Problem to solve:
Retype, word for word, every line from the one holding "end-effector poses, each" through the one holding "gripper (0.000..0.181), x" in the entries below, both included, and only those lines.

[Collected data entries]
● ● ● ● ●

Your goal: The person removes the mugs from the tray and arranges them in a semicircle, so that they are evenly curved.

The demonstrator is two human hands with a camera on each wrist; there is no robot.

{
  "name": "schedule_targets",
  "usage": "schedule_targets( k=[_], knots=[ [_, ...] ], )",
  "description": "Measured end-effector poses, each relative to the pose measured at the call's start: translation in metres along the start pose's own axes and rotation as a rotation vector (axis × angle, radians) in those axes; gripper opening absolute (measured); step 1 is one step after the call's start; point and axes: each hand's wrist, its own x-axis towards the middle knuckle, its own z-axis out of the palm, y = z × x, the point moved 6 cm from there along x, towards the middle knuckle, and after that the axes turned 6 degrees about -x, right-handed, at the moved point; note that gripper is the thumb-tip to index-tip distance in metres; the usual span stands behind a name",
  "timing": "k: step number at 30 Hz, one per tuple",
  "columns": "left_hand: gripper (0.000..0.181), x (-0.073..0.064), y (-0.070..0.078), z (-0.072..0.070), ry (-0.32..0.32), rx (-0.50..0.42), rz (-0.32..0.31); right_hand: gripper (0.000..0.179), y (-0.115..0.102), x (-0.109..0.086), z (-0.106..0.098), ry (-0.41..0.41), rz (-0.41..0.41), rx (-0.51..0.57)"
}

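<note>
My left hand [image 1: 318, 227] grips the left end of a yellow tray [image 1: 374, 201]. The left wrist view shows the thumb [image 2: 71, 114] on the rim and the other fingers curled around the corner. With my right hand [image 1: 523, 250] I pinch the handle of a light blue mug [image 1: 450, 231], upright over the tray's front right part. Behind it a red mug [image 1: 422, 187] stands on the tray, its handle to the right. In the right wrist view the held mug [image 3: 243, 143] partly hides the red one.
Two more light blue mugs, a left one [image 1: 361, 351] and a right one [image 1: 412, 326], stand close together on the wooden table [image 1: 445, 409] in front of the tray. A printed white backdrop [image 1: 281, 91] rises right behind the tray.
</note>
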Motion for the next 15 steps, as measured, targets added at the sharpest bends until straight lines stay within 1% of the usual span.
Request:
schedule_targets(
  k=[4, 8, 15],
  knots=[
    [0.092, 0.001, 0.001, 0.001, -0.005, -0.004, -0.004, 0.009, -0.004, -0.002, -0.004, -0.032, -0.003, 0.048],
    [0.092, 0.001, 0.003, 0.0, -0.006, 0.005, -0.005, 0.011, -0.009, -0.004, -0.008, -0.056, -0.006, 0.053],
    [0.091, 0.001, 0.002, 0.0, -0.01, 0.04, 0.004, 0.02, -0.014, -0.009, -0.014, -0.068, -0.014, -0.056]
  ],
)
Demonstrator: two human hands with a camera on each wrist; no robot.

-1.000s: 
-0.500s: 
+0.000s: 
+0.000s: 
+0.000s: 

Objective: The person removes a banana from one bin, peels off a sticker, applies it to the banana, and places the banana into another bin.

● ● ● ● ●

Output for this exercise:
  "description": "Measured end-effector poses, each relative to the pose measured at the call's start: translation in metres along the start pose's own axes and rotation as a rotation vector (axis × angle, radians) in those axes; gripper opening absolute (measured); step 1 is one step after the call's start; point and axes: each hand's wrist, its own x-axis towards the middle knuckle, its own z-axis out of the palm, y = z × x, the point moved 6 cm from there along x, towards the middle knuckle, and after that the axes turned 6 degrees about -x, right-handed, at the moved point; note that gripper is the thumb-tip to index-tip distance in metres; the usual span stands behind a name",
  "timing": "k: step number at 30 Hz, one per tuple",
  "columns": "left_hand: gripper (0.000..0.181), x (-0.073..0.064), y (-0.070..0.078), z (-0.072..0.070), ry (-0.32..0.32), rx (-0.50..0.42), rz (-0.32..0.31); right_hand: gripper (0.000..0.179), y (-0.115..0.102), x (-0.109..0.086), z (-0.106..0.098), ry (-0.41..0.41), rz (-0.41..0.41), rx (-0.51..0.57)"

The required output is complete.